« Je pense que les peuples ont pris conscience du fait qu’ils avaient des intérêts communs et qu’il y avait des intérêts planétaires qui sont liés à l’existence de la terre, des intérêts que l’on pourrait appeler cosmologiques, dans la mesure où ils concernent le monde dans son ensemble ».
Pierre Bourdieu (1992)


mercredi 7 mars 2012

écouter: Gisèle Sapiro, Authorship and Responsibility: Literary Trials and the Ethics of Writing, France, 19th to 21st Centuries


écouter: Gisèle Sapiro, Authorship and Responsibility: Literary Trials and the Ethics of Writing, France, 19th to 21st Centuries
Maison Française d'Oxford, 12 Oct 2011 
As Foucault suggested, censorship has shaped in large part the relation between the author and his work.
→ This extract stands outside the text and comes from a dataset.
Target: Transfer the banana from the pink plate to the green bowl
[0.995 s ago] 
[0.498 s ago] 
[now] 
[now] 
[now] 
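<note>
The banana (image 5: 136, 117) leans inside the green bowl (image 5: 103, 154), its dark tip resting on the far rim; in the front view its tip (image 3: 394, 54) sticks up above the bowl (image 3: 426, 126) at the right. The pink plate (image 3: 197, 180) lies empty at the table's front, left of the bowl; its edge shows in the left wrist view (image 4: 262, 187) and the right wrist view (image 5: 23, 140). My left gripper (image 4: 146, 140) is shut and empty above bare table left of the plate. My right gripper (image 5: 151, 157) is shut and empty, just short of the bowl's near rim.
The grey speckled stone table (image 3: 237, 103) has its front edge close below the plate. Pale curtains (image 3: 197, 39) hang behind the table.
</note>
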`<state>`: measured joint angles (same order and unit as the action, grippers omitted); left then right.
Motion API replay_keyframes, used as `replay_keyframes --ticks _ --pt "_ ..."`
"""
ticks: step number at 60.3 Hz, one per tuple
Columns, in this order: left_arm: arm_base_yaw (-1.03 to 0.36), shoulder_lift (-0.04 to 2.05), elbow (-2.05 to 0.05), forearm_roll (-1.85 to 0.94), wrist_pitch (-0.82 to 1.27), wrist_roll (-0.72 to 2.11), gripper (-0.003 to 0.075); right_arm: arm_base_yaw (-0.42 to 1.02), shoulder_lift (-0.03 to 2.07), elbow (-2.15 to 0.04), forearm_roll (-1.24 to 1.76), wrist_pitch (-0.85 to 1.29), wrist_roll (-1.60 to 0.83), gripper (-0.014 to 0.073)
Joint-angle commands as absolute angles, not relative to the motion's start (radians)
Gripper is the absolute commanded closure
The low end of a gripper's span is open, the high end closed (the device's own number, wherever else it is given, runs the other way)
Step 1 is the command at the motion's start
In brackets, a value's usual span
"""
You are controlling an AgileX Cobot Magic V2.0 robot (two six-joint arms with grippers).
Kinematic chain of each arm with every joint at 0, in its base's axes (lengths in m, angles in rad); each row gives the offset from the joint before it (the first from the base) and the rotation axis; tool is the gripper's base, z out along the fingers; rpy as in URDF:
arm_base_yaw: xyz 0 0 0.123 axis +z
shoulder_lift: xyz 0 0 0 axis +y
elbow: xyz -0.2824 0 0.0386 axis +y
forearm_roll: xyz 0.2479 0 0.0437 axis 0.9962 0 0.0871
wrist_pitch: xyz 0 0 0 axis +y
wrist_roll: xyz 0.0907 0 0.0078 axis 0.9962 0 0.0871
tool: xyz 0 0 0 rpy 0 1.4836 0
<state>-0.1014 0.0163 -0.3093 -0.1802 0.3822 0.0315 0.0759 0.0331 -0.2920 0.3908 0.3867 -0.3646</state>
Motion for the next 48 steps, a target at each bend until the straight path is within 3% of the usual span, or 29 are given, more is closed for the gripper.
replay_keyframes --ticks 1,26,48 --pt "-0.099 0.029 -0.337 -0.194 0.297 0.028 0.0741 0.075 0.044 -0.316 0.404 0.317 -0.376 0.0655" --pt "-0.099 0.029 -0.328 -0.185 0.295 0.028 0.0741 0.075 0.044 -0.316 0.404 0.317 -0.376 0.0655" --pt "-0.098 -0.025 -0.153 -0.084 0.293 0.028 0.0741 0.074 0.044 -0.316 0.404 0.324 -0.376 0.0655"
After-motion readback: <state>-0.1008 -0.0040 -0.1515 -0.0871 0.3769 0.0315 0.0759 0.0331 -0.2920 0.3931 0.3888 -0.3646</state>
Authors' legal responsibilities were redefined after the liberalization of French publishing in 1819. Parliament’s debates of the laws on the press, literary trials (including the cases of Béranger, Courier, Flaubert, Baudelaire, the naturalists, and the purge trials after World War II), and public discussions on the writer’s social role and duties provide a rich material to examine the different conceptions of the author’s responsibility in France and the beliefs in the power of writing that underlie them. Writers developed their own code of ethics in reaction to these conceptions, which contributed to the emergence of an autonomous literary field and to the construction of the figure of the public intellectual, embodied by Zola and by Sartre.